確かに・・・主人を守る彼等からしたら『意地悪』かもしれない。
「私達がそれを先読みし、遠ざけてもどこからともなく情報を入手して来てはまたぶち当たりに行くんです。
ですが・・・仕方ないんです。
変に隠すと勝手に動き出すしますし、変な方向に突っ走りますから。
情報は開示せねばなりません」
「っ・・・~っ・・・っ・・・っ、・・・・大変、・・・だな」
「・・・」
ライガーは肩を震わせてゾルを見ながら、今にも吹き出しそうだ。
「っ・・・っあー・・・可笑しい」
「!!」
面白がっているライガーに文句を言おうとしたところだった。
「けど、ゾルのそう言う日々の努力のおかげで、今回は未然に防げたな」
「・・・!」
「今回連れて行かれたら流石に無理だったろうな。

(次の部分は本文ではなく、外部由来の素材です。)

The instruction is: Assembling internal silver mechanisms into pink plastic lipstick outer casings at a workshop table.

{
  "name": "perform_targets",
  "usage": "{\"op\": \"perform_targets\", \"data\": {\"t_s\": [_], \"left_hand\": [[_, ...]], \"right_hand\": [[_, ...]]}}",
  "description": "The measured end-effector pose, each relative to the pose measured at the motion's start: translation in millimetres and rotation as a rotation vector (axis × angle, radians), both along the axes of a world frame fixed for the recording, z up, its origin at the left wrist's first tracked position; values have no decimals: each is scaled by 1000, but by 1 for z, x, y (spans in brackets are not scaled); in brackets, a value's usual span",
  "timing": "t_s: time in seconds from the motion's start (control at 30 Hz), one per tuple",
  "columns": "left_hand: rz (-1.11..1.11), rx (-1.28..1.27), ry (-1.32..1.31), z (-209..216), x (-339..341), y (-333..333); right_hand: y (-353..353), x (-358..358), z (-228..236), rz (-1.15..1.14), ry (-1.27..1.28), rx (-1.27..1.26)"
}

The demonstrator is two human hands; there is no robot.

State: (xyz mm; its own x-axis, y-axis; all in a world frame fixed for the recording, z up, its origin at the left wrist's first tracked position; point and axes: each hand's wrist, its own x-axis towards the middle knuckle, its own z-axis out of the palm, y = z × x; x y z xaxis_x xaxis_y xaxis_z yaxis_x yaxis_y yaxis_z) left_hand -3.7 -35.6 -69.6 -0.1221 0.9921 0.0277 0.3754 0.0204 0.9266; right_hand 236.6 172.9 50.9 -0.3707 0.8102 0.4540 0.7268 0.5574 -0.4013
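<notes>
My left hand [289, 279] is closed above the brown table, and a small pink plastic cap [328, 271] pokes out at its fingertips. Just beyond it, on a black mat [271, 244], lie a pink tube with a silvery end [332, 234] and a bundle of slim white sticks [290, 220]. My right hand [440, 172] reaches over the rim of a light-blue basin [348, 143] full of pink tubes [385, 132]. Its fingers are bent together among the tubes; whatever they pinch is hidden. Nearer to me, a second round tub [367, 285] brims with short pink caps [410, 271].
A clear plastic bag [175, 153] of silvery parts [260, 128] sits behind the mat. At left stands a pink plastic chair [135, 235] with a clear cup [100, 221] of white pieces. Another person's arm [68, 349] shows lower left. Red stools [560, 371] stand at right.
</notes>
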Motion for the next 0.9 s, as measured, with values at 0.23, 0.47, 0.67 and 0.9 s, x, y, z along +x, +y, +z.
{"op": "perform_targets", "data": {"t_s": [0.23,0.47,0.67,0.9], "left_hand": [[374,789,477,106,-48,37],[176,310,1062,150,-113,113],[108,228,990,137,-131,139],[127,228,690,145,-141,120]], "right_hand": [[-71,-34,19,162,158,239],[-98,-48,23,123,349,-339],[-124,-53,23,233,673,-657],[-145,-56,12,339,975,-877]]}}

・・・ガリウスでも」
何度も助け出してくれた、ガリウスやゾル。
しかし、今回は人間相手ではない上に、このドラゴンは何度も王都の上空に来ていた。
つまりはシャリオンを探していたのだ。
そう思うと身を呈して彼等は守ってくれているのだ。
それはありがたいが、・・・シャリオンのしたことが意地悪になるなら、もっと考えたい。
特に今は子供達もいるのだから。
そんな、子供達は良くわかってないようで、シャリオンの髪の毛で遊んでいる。
この子達が、シャリオンと同じ目に合うのだけは避けたい。
であればシャリオン自身がそういう慎重な行動を見せる必要がある。
考えなおしてみるとどこか『ゾルがいるから大丈夫だよね』と、高を括っていた部分もあるのは事実だ。
「うん・・・気を付ける」
シャリオンの本心だった。
しかし、2人は驚いた様にこちらを見ながら・・・。
「無理じゃないか?」
「無理ですね」
なんて、酷いことを言う。
「だってシャリオン、他人が辛そうにしてるとすぐに手を貸すじゃないか」
まさかそれが『意地悪』につながるとは思わなかった。
しかし、・・・そこから問題につながったことも・・・あった。
「なので、無理をしないでシャリオン様はシャリオン様らしくいらっしゃって下さい。
後は私とガリウス様でどうにかしますので。
その他はもう仕方がありません。
どんなにさけても今回の様になってしまうのです。
まさか、『神様』を引いてくるとは思いませんしたけどね」
なんて意地悪気に笑うゾル。
しかし、文句を言いたくてもさすがに言えなかった。
それからしばらく揶揄われていたけれど、でもそのおかげで悲しい気持ちは少しだけおさまった。